La recensione su Maria

di IlCinefilorosso
4 stelle

In Maria, come già avvenuto in Jackie e in Spencer, Pablo Larraín si confronta con l'icona femminile e, nel tentativo di rifletterne le complessità, finisce per appiattirla alla stregua di un francobollo kitsch. Sebbene il suo raffinato senso estetico sembri talvolta giustificarlo dall'indugiare negli stereotipi del biopic, la sua ossessione nel reiterare le medesime idee con la stessa serietà cozza intensamente con il suo dichiarato obiettivo di infondere dinamismo alle icone enigmatiche e iper-vigilate della femminilità. Troppo spesso, in Maria, il regista sembra confondere il mesto peregrinare di una donna attraverso stanze desolate con un concetto più tangibile di interiorità o complessità. In questo caso, l'attrice che si trova costretta a conformarsi alle rigide impostazioni del cinema di Larraín è Angelina Jolie.

 

Maria affronta la realtà e l'illusione della sua esistenza, la natura delle manifestazioni pubbliche e intime e il tormento psicologico. La cantante d'opera si trascina di stanza in stanza o si accascia vicino a un giradischi, circondata da vinili. Si confronta con i fantasmi delle sue vite passate, riflette sulla propria esistenza e i suoi amori con un immaginario amico giornalista (Kodi Smit-McPhee) evocato dai medicinali che assume, e appare malinconica sia quando è sola sia quando osserva dalla platea.
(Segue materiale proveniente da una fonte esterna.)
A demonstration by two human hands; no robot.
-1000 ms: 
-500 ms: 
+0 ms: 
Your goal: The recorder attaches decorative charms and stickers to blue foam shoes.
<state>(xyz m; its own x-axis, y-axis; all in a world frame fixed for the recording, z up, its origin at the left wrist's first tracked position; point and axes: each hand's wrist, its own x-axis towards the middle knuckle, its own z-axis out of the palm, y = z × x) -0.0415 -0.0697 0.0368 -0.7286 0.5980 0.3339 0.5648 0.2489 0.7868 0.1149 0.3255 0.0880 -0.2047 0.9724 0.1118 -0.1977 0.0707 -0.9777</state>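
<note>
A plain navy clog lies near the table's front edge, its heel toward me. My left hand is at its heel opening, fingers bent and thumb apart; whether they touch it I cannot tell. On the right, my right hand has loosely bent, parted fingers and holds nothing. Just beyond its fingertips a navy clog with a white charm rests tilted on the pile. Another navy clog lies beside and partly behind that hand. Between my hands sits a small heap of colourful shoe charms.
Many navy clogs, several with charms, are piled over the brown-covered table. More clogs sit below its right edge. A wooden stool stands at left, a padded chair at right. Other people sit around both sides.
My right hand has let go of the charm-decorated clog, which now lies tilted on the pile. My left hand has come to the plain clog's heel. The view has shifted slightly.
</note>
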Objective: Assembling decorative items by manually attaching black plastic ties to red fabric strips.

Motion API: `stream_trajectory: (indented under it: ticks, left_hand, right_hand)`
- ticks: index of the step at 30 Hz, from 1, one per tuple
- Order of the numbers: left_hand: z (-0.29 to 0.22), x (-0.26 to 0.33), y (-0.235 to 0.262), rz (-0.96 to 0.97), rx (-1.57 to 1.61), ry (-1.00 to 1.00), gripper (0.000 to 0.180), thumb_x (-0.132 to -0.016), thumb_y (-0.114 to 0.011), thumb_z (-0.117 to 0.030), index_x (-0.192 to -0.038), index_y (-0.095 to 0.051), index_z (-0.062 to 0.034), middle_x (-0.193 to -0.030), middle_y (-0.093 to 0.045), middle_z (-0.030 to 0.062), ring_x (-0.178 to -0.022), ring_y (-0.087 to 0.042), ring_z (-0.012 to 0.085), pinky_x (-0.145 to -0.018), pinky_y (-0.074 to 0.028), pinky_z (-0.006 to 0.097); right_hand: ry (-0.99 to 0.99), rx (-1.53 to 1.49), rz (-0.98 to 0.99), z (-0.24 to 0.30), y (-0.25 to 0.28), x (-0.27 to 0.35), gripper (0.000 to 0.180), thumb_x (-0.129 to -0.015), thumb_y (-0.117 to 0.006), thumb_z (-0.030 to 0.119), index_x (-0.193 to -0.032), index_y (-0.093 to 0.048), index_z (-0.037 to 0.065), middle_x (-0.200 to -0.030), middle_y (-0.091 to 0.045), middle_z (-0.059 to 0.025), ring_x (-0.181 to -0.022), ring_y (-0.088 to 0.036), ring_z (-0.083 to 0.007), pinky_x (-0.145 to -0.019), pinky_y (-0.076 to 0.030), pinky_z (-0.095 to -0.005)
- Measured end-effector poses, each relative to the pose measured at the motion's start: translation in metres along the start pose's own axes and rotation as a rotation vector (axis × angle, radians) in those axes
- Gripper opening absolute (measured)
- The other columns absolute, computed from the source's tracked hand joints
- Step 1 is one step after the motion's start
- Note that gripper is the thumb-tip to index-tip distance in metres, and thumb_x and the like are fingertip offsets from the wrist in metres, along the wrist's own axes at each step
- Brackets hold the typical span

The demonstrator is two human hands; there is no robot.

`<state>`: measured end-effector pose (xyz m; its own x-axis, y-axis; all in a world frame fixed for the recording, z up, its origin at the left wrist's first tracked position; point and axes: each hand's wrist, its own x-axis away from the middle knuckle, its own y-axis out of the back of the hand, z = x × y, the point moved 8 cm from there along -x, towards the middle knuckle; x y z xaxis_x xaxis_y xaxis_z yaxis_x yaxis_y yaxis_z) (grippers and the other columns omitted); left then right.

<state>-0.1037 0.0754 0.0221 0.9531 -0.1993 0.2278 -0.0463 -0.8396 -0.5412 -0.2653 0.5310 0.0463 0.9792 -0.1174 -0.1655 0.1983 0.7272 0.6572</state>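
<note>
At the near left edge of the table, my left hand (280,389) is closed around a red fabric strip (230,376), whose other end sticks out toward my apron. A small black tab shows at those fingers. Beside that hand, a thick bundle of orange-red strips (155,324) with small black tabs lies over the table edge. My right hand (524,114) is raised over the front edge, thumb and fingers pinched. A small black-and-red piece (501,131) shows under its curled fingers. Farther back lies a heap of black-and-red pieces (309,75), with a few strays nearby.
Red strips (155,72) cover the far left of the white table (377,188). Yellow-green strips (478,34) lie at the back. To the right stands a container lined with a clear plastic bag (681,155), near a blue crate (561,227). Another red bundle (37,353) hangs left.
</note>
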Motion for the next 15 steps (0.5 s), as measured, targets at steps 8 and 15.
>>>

Come in molti film che indagano il mondo delle donne nell'industria dello spettacolo ormai avanti con l'età (si pensi a Demi Moore in The Substance), Maria esplora il tentativo della Callas di ristabilire un legame con il suo sé più giovane. La pellicola gioca con il tempo, fluttuando tra le esibizioni passate della soprano e consentendo ad Angelina Jolie di imitare le grandi arie cantate. Nel procedere tra la Maria del presente, del passato e la sua mutata timbrica vocale, il film alterna in modo gratuito immagini a colori e in bianco e nero. Questa combinazione di vari espedienti estetici, anziché risultare funzionale, non si armonizza in maniera più intellegibile con gli ampi dispositivi surrealisti del film. Buona parte di Maria tenta di richiamare l'epicità delle opere della Callas, con grandi teatri, primi piani della Jolie e dei suoi servitori che ascoltano ammutoliti i suoi esercizi vocali, ma finisce solo per risultare fastidiosamente enfatico. Larraín sembra ormai volerci impartire lezioni dall'alto, trattandoci come se fossimo incapaci di comprendere qualcosa di più articolato della banale idea che le icone femminili siano figure complesse. Il tutto riducendo tali complessità in osservazioni facilmente assimilabili, come quando la Callas afferma: "Ciò che è reale e ciò che non lo è sono affari miei".